(Data items)
#####

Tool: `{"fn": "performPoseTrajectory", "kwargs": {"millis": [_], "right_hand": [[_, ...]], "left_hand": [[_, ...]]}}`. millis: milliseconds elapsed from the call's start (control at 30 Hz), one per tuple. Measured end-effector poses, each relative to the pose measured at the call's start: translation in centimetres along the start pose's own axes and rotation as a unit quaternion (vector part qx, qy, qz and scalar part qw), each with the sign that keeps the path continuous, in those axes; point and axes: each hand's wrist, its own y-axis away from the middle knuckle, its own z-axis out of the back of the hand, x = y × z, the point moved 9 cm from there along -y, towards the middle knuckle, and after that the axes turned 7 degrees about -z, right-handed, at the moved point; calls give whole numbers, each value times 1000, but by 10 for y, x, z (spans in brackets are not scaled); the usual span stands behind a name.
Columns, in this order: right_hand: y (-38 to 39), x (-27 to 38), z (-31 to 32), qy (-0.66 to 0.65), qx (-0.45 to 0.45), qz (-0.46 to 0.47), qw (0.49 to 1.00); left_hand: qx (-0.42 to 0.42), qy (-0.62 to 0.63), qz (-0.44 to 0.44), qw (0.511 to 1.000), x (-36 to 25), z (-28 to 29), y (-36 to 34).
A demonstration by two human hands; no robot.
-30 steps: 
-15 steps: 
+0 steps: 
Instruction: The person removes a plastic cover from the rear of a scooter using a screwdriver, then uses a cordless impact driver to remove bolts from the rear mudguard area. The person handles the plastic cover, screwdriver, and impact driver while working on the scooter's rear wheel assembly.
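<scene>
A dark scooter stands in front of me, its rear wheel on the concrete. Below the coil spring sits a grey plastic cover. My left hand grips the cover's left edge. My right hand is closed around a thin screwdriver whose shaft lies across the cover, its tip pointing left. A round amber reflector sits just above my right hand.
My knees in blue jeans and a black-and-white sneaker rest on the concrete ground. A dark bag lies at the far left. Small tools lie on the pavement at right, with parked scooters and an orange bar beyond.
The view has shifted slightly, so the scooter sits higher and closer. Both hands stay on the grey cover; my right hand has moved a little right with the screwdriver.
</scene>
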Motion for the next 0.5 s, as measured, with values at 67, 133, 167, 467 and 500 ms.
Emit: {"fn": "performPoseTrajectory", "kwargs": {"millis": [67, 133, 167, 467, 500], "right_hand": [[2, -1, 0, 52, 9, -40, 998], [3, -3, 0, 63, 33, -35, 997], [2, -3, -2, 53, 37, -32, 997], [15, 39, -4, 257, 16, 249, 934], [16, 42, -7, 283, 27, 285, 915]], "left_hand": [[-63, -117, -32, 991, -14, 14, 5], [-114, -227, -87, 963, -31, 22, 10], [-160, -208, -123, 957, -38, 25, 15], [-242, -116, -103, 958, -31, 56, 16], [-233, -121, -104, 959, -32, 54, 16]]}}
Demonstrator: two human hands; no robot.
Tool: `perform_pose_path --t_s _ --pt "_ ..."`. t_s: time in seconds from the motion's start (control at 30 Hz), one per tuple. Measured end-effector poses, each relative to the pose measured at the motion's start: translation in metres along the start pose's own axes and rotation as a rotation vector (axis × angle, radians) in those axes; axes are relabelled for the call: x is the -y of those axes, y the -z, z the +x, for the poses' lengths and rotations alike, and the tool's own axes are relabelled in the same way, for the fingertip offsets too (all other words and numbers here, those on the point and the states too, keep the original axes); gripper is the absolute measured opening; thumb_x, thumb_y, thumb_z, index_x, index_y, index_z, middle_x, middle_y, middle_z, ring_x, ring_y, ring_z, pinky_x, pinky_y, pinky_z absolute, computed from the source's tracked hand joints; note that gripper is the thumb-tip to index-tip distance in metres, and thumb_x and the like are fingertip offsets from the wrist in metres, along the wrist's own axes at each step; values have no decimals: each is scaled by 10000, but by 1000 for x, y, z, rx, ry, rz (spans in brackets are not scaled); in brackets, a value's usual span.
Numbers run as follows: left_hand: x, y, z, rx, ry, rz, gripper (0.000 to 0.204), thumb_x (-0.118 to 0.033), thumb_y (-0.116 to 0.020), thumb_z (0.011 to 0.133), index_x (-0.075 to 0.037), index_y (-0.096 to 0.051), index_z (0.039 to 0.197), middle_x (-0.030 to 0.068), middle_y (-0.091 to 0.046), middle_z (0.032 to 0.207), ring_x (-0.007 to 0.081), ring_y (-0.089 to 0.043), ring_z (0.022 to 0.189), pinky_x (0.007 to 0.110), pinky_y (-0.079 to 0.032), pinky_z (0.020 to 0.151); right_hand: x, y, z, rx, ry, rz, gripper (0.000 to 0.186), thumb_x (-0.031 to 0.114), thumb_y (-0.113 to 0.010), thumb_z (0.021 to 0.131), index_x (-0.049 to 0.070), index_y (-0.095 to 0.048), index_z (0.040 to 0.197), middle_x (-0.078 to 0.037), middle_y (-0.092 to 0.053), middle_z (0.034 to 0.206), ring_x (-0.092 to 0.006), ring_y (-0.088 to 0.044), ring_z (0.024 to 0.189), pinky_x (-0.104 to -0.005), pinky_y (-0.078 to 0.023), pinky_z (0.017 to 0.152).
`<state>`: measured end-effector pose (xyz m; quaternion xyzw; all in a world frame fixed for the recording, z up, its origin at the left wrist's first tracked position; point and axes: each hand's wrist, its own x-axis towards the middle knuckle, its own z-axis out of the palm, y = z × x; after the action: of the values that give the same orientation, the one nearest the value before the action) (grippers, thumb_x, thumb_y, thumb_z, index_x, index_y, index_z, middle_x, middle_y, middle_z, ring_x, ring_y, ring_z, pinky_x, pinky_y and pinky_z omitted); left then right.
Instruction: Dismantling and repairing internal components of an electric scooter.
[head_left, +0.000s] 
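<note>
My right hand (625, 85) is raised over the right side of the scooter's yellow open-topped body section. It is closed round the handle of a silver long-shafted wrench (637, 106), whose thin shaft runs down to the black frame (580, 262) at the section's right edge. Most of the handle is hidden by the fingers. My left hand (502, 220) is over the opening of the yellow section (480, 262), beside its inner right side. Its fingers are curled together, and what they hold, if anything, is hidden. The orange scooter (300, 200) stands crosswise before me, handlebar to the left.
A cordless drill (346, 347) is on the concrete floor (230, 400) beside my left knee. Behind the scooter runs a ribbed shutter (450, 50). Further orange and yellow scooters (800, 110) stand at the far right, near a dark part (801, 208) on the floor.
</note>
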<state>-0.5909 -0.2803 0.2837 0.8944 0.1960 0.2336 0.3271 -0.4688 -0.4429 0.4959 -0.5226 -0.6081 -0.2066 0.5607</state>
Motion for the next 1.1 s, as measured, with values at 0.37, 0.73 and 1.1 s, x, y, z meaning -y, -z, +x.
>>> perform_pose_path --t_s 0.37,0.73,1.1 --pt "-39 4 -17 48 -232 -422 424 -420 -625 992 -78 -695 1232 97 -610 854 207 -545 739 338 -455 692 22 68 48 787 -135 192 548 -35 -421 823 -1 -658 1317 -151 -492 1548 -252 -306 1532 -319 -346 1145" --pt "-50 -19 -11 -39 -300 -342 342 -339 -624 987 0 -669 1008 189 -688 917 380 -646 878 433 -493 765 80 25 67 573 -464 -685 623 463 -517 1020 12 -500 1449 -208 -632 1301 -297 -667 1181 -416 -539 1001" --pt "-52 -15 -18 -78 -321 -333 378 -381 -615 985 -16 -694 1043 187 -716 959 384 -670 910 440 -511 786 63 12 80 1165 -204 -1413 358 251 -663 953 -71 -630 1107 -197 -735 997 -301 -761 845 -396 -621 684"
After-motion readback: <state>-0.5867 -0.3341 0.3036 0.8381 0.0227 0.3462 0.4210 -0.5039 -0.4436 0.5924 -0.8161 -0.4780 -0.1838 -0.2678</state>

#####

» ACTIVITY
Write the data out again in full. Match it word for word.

» SOLVED EXERCISE
Tool: `{"fn": "performPoseTrajectory", "kwargs": {"millis": [_], "right_hand": [[_, ...]], "left_hand": [[_, ...]]}}`. millis: milliseconds elapsed from the call's start (control at 30 Hz), one per tuple. Measured end-effector poses, each relative to the pose measured at the call's start: translation in centimetres along the start pose's own axes and rotation as a unit quaternion (vector part qx, qy, qz and scalar part qw), each with the sign that keeps the path continuous, in those axes; point and axes: each hand's wrist, its own y-axis away from the middle knuckle, its own z-axis out of the back of the hand, x = y × z, the point moved 9 cm from there along -y, towards the middle knuckle, and after that the axes turned 7 degrees about -z, right-handed, at the moved point; calls give whole numbers, each value times 1000, but by 10 for y, x, z (spans in brackets are not scaled); the usual span stands behind a name.
Columns, in this order: right_hand: y (-38 to 39), x (-27 to 38), z (-31 to 32), qy (-0.66 to 0.65), qx (-0.45 to 0.45), qz (-0.46 to 0.47), qw (0.49 to 1.00); left_hand: qx (-0.42 to 0.42), qy (-0.62 to 0.63), qz (-0.44 to 0.44), qw (0.511 to 1.000), x (-36 to 25), z (-28 to 29), y (-36 to 34).
A demonstration by two human hands; no robot.
-30 steps: 
-15 steps: 
+0 steps: 
Instruction: The person removes a plastic cover from the rear of a scooter using a screwdriver, then uses a cordless impact driver to remove bolts from the rear mudguard area. The person handles the plastic cover, screwdriver, and impact driver while working on the scooter's rear wheel assembly.
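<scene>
A dark scooter stands in front of me, its rear wheel on the concrete. Below the coil spring sits a grey plastic cover. My left hand grips the cover's left edge. My right hand is closed around a thin screwdriver whose shaft lies across the cover, its tip pointing left. A round amber reflector sits just above my right hand.
My knees in blue jeans and a black-and-white sneaker rest on the concrete ground. A dark bag lies at the far left. Small tools lie on the pavement at right, with parked scooters and an orange bar beyond.
The view has shifted slightly, so the scooter sits higher and closer. Both hands stay on the grey cover; my right hand has moved a little right with the screwdriver.
</scene>
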Motion for the next 0.5 s, as measured, with values at 67, 133, 167, 467 and 500 ms.
Emit: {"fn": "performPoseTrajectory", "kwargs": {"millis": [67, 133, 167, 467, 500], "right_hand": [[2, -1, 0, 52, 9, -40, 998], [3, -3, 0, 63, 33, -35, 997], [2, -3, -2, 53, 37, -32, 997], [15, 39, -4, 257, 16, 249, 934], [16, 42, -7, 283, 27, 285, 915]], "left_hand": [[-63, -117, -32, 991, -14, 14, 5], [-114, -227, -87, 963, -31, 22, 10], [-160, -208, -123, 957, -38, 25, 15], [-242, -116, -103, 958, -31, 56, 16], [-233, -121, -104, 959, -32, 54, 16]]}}
Demonstrator: two human hands; no robot.
Tool: `perform_pose_path --t_s _ --pt "_ ..."`. t_s: time in seconds from the motion's start (control at 30 Hz), one per tuple. Measured end-effector poses, each relative to the pose measured at the motion's start: translation in metres along the start pose's own axes and rotation as a rotation vector (axis × angle, radians) in those axes; axes are relabelled for the call: x is the -y of those axes, y the -z, z the +x, for the poses' lengths and rotations alike, and the tool's own axes are relabelled in the same way, for the fingertip offsets too (all other words and numbers here, those on the point and the states too, keep the original axes); gripper is the absolute measured opening; thumb_x, thumb_y, thumb_z, index_x, index_y, index_z, middle_x, middle_y, middle_z, ring_x, ring_y, ring_z, pinky_x, pinky_y, pinky_z absolute, computed from the source's tracked hand joints; note that gripper is the thumb-tip to index-tip distance in metres, and thumb_x and the like are fingertip offsets from the wrist in metres, along the wrist's own axes at each step; values have no decimals: each is scaled by 10000, but by 1000 for x, y, z, rx, ry, rz (spans in brackets are not scaled); in brackets, a value's usual span.
Numbers run as follows: left_hand: x, y, z, rx, ry, rz, gripper (0.000 to 0.204), thumb_x (-0.118 to 0.033), thumb_y (-0.116 to 0.020), thumb_z (0.011 to 0.133), index_x (-0.075 to 0.037), index_y (-0.096 to 0.051), index_z (0.039 to 0.197), middle_x (-0.030 to 0.068), middle_y (-0.091 to 0.046), middle_z (0.032 to 0.207), ring_x (-0.007 to 0.081), ring_y (-0.089 to 0.043), ring_z (0.022 to 0.189), pinky_x (0.007 to 0.110), pinky_y (-0.079 to 0.032), pinky_z (0.020 to 0.151); right_hand: x, y, z, rx, ry, rz, gripper (0.000 to 0.186), thumb_x (-0.031 to 0.114), thumb_y (-0.113 to 0.010), thumb_z (0.021 to 0.131), index_x (-0.049 to 0.070), index_y (-0.095 to 0.048), index_z (0.040 to 0.197), middle_x (-0.078 to 0.037), middle_y (-0.092 to 0.053), middle_z (0.034 to 0.206), ring_x (-0.092 to 0.006), ring_y (-0.088 to 0.044), ring_z (0.024 to 0.189), pinky_x (-0.104 to -0.005), pinky_y (-0.078 to 0.023), pinky_z (0.017 to 0.152).
`<state>`: measured end-effector pose (xyz m; quaternion xyzw; all in a world frame fixed for the recording, z up, its origin at the left wrist's first tracked position; point and axes: each hand's wrist, its own x-axis towards the middle knuckle, its own z-axis out of the palm, y = z × x; after the action: of the values that give the same orientation, the one nearest the value before the action) (grippers, thumb_x, thumb_y, thumb_z, index_x, index_y, index_z, middle_x, middle_y, middle_z, ring_x, ring_y, ring_z, pinky_x, pinky_y and pinky_z omitted); left then right.
Instruction: Dismantling and repairing internal components of an electric scooter.
[head_left, +0.000s] 
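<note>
My right hand (625, 85) is raised over the right side of the scooter's yellow open-topped body section. It is closed round the handle of a silver long-shafted wrench (637, 106), whose thin shaft runs down to the black frame (580, 262) at the section's right edge. Most of the handle is hidden by the fingers. My left hand (502, 220) is over the opening of the yellow section (480, 262), beside its inner right side. Its fingers are curled together, and what they hold, if anything, is hidden. The orange scooter (300, 200) stands crosswise before me, handlebar to the left.
A cordless drill (346, 347) is on the concrete floor (230, 400) beside my left knee. Behind the scooter runs a ribbed shutter (450, 50). Further orange and yellow scooters (800, 110) stand at the far right, near a dark part (801, 208) on the floor.
</note>
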<state>-0.5909 -0.2803 0.2837 0.8944 0.1960 0.2336 0.3271 -0.4688 -0.4429 0.4959 -0.5226 -0.6081 -0.2066 0.5607</state>
Motion for the next 1.1 s, as measured, with values at 0.37, 0.73 and 1.1 s, x, y, z meaning -y, -z, +x.
>>> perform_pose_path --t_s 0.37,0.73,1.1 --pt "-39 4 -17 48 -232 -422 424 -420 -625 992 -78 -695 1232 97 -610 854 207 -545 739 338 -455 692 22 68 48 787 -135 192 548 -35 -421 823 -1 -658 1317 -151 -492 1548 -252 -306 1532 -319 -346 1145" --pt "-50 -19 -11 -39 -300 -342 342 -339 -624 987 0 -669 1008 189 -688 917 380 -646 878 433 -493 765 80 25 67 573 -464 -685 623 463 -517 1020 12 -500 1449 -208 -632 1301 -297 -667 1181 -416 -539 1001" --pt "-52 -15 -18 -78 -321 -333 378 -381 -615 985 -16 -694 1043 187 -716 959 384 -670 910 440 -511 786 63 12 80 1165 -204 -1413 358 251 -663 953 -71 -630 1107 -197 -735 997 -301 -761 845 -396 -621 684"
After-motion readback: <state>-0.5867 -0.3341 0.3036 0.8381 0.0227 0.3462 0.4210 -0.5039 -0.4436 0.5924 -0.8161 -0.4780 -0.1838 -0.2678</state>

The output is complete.